To speculate: presumably this is the final form of the Regulation. As one or two of the more ridiculous proposals of the Parliament have been taken out, the Environmental Committee is not conceding yet, but it seems improbable that the Council and Commission will give further ground.

It could be worse (yes, honestly!). It's not been made retrospective. There is no specific mention of criminal sanctions. And above all there is no requirement (yet) that every time you file a patent application mentioning a genetic resource, you have to mention its country of origin.

But the scope of the Regulation is worryingly broad. It's not just 'bioprospecting'. It covers (doesn't it?) all research on non-human genetic resources. When Nagoya comes into force (later this year) all research on such genetic resources will become prima facie unlawful. To make it lawful, you will have to show, either that you have had the GR from before Nagoya came into force, or that you have the appropriate permissions from the 'country of origin' (for which purpose you are going to have to know what the 'country of origin' is).

And patent attorneys are going to have to explain this to their clients.

Darren Smyth said...

Dear Tim

Thank you for your comments. I agree with every word. I am sorry that it seems to be just the two of us talking...

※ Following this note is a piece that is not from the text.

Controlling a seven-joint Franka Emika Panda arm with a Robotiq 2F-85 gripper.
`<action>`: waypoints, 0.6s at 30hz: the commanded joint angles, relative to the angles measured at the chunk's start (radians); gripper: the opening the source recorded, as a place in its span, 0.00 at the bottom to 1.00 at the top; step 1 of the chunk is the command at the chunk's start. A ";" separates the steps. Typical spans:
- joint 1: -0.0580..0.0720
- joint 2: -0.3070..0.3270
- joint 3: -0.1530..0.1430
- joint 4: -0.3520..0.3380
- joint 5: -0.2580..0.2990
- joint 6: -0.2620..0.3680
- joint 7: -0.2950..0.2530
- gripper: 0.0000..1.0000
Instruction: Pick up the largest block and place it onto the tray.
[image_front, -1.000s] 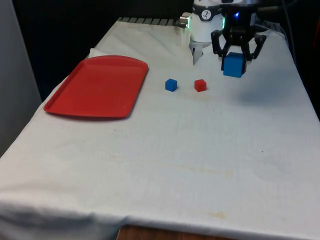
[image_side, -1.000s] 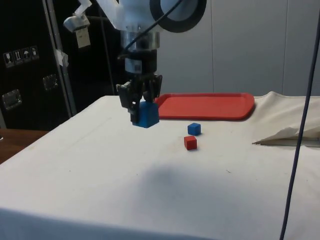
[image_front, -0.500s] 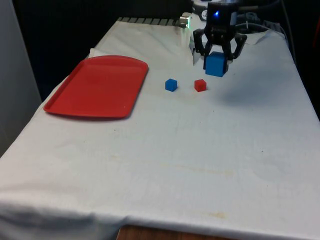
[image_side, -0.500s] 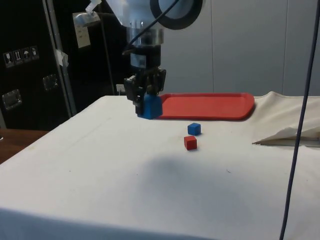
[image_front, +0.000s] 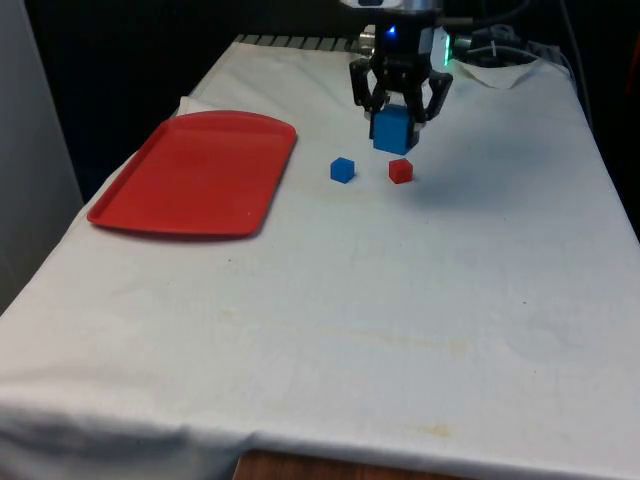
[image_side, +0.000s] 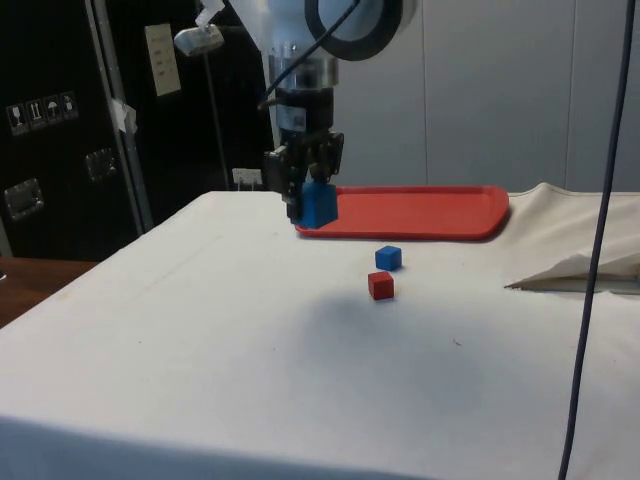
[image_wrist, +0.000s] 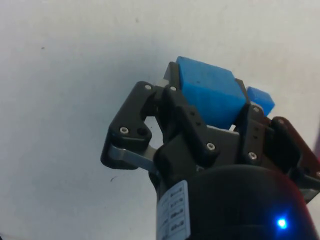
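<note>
My gripper (image_front: 393, 118) is shut on the large blue block (image_front: 392, 130), holding it in the air above the cloth, just behind the small red block (image_front: 400, 171). From the side, the large blue block (image_side: 319, 204) hangs from the gripper (image_side: 312, 192) in front of the red tray (image_side: 420, 211). The wrist view has the large blue block (image_wrist: 210, 95) clamped between the fingers, with the small blue block (image_wrist: 261, 100) beyond it. The small blue block (image_front: 343, 170) lies on the cloth between the gripper and the red tray (image_front: 200, 174), which sits at the front view's left.
The small blue block (image_side: 388, 258) and small red block (image_side: 380, 286) lie close together on the cloth. A fold of cloth (image_side: 580, 270) rises at the side view's right, and a cable (image_side: 600, 240) hangs there.
My gripper has carried the large blue block towards the front view's left, from past the red block to just behind it, nearer the tray. The small blocks have not moved.
</note>
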 joint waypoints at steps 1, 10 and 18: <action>-0.007 -0.003 -0.001 -0.005 0.011 0.007 -0.018 0.00; -0.012 -0.008 -0.057 -0.017 -0.003 0.006 -0.065 0.00; -0.013 -0.039 -0.110 -0.039 -0.025 0.009 -0.102 0.00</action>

I had intended this would be my last post for a while, but I had some further thoughts last night, so watch this space.


Graham Dutfield said...

Would there be any interest in the IPKat hosting an evening discussion on the subject in London? I'd be delighted to take part and it might be rather interesting. I come at this subject from a different direction and while I broadly agree with much that is said by Darren in his various posts there are some matters about which there could be some constructive debate that might possibly interest more than the 2-3 people who have been commenting so far.

Jeremy said...

Thanks, Graham -- and I have some positive news for you. The IPKat is happy to organise just such a discussion. Kate Chapman (CGIAR) is happy to participate, as is Neil Wilkof. It would be great to involve you too. Watch this space!

Anonymous said...

Environnement committe of the eu parliament adopted the compromise text yesterday see web site of eu parliament. Not as broad as originally proposed

Charis Cook said...

Thanks for this - it is about the only article I could (easily) find on it! If the discussion event occurs, please let me know (, though I am a twitter follower so should keep up) - I would be happy to help spread the word to UK plant scientists, it is important for them to be aware of the new regulations.

Claudio Chiarolla said...

Dear all,
You may be aware that the EU draft Regulation on ABS was approved by the European Parliament’s Environment Committee on 22 January 2014. However, it is not easy to find the link to the most recent version of the text, which is why I am taking the liberty to posting it here:

This text will be voted by the EU Parliament on 11 March 2014, with a view to its adoption the same day the Nagoya Protocol will come into force.
If you are still planning to organise a discussion in London on this topic, I would be happy to contribute to it as well. I could usefully share some insights on the French experience in this regard. In particular, the Parliament is about to vote a law on access to genetic resources and associated TK which will be applicable to France and (some of) its overseers dependencies.